_Exercise goal_. This task asks for the lines from the one with "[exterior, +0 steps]" to the final line below, repeated exactly, with pictures omitted.

_Data_.

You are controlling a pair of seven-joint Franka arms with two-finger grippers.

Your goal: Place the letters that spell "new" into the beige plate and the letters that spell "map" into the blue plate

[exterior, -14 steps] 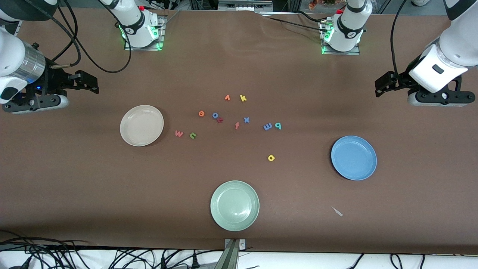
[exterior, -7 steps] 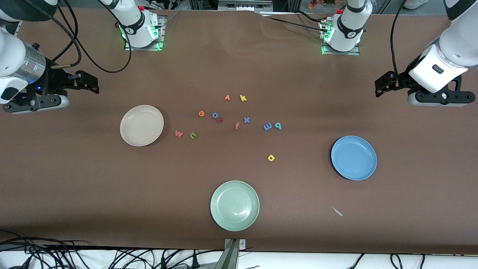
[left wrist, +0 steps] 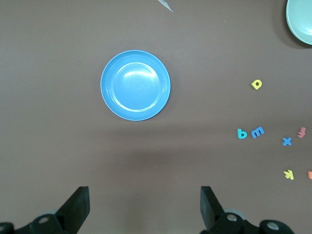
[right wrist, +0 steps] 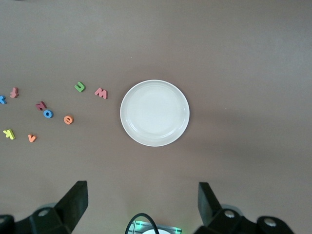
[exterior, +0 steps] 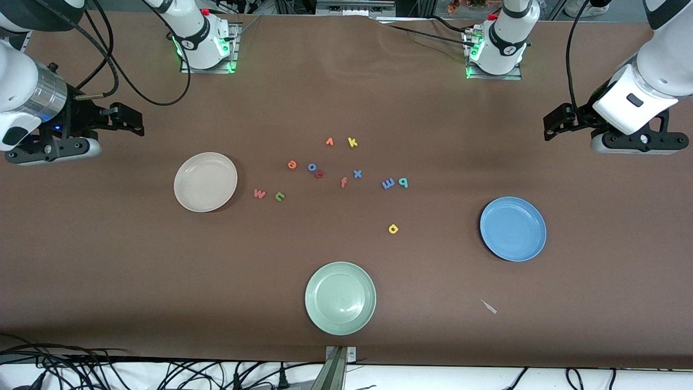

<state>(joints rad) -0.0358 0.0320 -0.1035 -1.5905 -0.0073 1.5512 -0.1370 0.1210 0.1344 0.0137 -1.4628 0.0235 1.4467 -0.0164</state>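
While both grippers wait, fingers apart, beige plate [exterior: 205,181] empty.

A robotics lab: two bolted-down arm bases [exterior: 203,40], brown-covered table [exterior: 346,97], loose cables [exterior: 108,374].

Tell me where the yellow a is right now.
In the front view the yellow a lies alone on the table, nearer the camera than the blue m and teal p, between the green plate and blue plate.

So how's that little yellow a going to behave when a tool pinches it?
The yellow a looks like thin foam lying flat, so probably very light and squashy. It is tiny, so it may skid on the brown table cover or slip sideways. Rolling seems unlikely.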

_Response area_.
[exterior, +0 steps] 

<state>(joints rad) -0.0358 0.0320 -0.1035 -1.5905 -0.0073 1.5512 -0.1370 0.1210 0.1344 0.0137 -1.4628 0.0235 1.4467 -0.0164</state>
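While both grippers wait, fingers apart, beige plate [exterior: 205,181] empty.

A robotics lab: two bolted-down arm bases [exterior: 203,40], brown-covered table [exterior: 346,97], loose cables [exterior: 108,374].

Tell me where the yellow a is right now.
In the front view the yellow a lies alone on the table, nearer the camera than the blue m and teal p, between the green plate and blue plate.

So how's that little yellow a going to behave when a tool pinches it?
The yellow a looks like thin foam lying flat, so probably very light and squashy. It is tiny, so it may skid on the brown table cover or slip sideways. Rolling seems unlikely.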

At this stage, the exercise is finished.